La proportion de Canadiens nés à l’étranger continue d’augmenter et atteint désormais 21,9% de la population du pays, laquelle regroupait très exactement 35.151.728 habitants recensés en 2016. Une proportion qui se rapproche de celle de 22,3% enregistrée lors du recensement de 1921, «le niveau le plus élevé» depuis la création du pays en 1867. Motif de cette augmentation: le nombre important de migrants admis chaque année, le faible taux de natalité et le vieillissement de la population.

Les immigrants africains sont en premier lieu originaires du Nigeria. Mais après ce pays anglophone, ce sont deux pays francophones, l’Algérie et le Maroc, qui figurent en seconde et troisième place.

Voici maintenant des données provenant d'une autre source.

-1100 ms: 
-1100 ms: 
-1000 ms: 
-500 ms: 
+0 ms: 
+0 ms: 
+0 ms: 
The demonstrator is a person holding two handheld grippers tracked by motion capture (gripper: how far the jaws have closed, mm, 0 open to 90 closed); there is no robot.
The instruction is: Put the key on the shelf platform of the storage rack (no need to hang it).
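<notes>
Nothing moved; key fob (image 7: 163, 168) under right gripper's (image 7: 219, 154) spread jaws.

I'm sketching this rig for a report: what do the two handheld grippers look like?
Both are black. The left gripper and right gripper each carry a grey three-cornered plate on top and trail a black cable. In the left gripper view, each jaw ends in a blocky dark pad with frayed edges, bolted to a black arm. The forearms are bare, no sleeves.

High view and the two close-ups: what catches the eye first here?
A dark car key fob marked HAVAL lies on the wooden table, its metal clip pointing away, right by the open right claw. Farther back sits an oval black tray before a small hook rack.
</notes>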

Les statistiques l'immigration au Canada
Les statistiques de l'immigration au Canada issues du recensement de 2016 ((capture d'écran du site de Statistique Canada) © DR (capture d'écran du site de Statistique Canada)

«On a vu une bonne augmentation de l’immigration de provenance africaine, mais les chiffres détaillés montrent que ce bond provient surtout de l’Afrique francophone (...). C’est principalement dû à certains programmes de sélection qu’on a au Québec qui favorisent l’immigration francophone», explique Hélène Maheux, analyste chez Statistique Canada, citée par le site du Journal de Montréal.

Ralentir le recul du français
Outre le Québec, d’autres provinces canadiennes cherchent à attirer une immigration africaine francophone qui les aide à ralentir le recul du français. C’est notamment le cas du Manitoba (centre), où les locuteurs «de souche» qui parlent la langue de Molière, sont minoritaires et de moins en moins nombreux. Une destination intéressante pour les Africains car les délais d’attente pour obtenir un visa québécois sont parfois assez longs: quatre ans dans certains cas.

Au Manitoba, l’immigration est favorisée par le programme fédéral Entrée Express, lancé en janvier 2015. «L'objectif du programme est de traiter ces demandes d'immigration dans un délai de six mois, et s'adresse à ceux qui souhaitent immigrer ailleurs qu'au Québec, car cette province fait sa propre sélection pour les travailleurs qualifiés», observe Radio Canada. Premiers pays africains concernés: la République Démocratique du Congo et le Cameroun. Visiblement, les nouveaux arrivants venus d’Afrique ont souvent une mentalité d’entrepreneurs. Ainsi, selon le Conseil de développement économique des municipalités bilingues du Manitoba, nombreux sont les membres de la communauté noire de la province qui souhaitent se lancer dans les affaires. Ces derniers viennent notamment de Côte d’Ivoire, du Mali, du Sénégal et du Congo.